Hace unos días invité a mi casa a una reunión-manifestación contra una planta generadora de CO2 que se instalará en las inmediaciones (Carboysén se llama). Preparé algunos comestibles, separé algunas botellas de bebestibles y unas sillas donde instalarnos.
Llegó mucha gente. A algunos no los conocía y, por lo tanto, no los dejé entrar.
La velada estaba resultando un éxito, hasta que los que se habían quedado afuera se pusieron gorros, capuchas y empezaron a quebrar vidrios, patear los autos y romper el mobiliario público y los semáforos cercanos.
Llegó la policía y, para controlar el orden público, lanzó gases lacrimógenos dentro de mi casa. Mis invitados quedaron todos con principio de asfixia; los delincuentes de afuera huyeron. A nosotros nos llevaron detenidos. Ahora quieren que pague los daños a la propiedad pública que causaron los malandrines.
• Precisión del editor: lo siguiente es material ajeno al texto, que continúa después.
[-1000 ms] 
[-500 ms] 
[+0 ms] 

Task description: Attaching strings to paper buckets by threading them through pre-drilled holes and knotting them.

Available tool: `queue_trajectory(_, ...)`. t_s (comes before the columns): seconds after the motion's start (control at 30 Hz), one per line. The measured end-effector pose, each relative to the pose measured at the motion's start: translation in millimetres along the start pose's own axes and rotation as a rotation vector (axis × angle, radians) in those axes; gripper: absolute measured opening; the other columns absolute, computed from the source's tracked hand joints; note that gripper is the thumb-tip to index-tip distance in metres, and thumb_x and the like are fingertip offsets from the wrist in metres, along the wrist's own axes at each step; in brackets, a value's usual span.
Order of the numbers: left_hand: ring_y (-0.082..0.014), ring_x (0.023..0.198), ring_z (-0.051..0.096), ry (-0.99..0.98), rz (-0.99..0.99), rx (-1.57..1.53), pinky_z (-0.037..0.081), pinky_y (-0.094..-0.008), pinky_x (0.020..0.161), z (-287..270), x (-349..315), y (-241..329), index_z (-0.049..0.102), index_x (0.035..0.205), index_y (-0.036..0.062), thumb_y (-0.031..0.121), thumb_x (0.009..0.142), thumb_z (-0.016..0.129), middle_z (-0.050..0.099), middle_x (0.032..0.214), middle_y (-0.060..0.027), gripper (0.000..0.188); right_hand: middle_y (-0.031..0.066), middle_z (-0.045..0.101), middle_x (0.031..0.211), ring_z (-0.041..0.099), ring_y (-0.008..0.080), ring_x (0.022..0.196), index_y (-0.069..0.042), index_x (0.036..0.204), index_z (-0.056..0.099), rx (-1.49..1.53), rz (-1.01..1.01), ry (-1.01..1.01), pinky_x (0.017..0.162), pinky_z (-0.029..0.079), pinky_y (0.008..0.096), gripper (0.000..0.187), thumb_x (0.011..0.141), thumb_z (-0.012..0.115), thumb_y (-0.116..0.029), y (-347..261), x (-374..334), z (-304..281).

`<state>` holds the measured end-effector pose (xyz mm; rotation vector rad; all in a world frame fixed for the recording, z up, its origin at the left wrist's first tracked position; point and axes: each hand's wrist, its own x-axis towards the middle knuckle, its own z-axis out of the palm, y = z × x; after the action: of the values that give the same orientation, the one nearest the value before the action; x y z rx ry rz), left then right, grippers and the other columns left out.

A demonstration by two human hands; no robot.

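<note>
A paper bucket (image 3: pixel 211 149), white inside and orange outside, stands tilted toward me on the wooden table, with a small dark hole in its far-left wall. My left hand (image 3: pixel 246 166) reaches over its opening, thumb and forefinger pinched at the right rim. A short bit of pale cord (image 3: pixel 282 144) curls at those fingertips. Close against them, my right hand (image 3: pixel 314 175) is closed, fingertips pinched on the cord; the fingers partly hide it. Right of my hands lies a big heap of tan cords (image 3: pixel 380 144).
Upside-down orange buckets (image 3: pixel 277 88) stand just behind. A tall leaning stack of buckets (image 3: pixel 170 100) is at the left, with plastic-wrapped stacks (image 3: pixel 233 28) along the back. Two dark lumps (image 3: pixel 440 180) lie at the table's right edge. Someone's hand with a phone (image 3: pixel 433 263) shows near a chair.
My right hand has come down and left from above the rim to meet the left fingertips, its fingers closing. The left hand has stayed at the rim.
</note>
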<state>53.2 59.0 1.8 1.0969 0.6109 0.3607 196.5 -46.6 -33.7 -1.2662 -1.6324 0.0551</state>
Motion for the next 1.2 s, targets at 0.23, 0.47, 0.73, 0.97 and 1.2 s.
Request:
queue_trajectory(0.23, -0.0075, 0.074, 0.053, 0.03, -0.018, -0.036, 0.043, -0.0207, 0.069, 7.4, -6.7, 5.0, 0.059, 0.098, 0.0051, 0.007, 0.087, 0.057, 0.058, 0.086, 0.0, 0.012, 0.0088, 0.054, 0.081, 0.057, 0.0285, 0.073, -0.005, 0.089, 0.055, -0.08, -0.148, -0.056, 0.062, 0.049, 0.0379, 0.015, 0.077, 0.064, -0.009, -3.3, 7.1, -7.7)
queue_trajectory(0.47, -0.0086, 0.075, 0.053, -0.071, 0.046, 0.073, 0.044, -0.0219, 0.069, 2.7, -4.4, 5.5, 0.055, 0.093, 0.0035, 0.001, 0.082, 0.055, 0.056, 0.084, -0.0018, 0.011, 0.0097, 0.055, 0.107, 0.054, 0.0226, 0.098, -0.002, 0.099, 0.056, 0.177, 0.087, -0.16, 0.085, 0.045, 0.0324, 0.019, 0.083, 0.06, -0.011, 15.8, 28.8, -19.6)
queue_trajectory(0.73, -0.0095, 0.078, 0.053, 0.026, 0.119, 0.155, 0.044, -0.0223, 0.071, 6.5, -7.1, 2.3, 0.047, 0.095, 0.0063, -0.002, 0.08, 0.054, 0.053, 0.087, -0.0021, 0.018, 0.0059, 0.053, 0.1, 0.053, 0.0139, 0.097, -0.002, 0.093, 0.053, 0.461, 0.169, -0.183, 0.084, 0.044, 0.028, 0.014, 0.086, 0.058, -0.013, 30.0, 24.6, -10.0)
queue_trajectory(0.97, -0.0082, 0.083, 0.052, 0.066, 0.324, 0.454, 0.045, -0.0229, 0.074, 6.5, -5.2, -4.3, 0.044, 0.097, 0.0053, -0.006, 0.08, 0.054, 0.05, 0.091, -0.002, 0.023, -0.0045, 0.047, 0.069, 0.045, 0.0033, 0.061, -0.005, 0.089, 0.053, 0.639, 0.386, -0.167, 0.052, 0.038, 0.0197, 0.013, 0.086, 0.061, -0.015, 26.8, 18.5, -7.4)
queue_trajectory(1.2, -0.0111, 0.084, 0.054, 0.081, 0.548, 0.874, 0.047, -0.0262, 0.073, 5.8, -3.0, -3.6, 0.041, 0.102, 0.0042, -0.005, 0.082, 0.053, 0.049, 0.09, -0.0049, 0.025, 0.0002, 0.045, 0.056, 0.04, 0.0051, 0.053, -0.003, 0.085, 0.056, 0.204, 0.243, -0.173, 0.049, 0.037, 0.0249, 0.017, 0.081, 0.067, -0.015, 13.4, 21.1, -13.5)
La autoridad me ha dicho que está muy bien que hagamos reuniones para protestar, pero que si somos incapaces de controlar a los delincuentes que patean autos en la calle (fuera de mi casa), entonces debemos abstenernos de continuar con ellas.
Si no somos capaces de garantizar el orden público no nos permitirán nuevas reuniones.
Este es un relato ficticio, es como un pequeño cuento.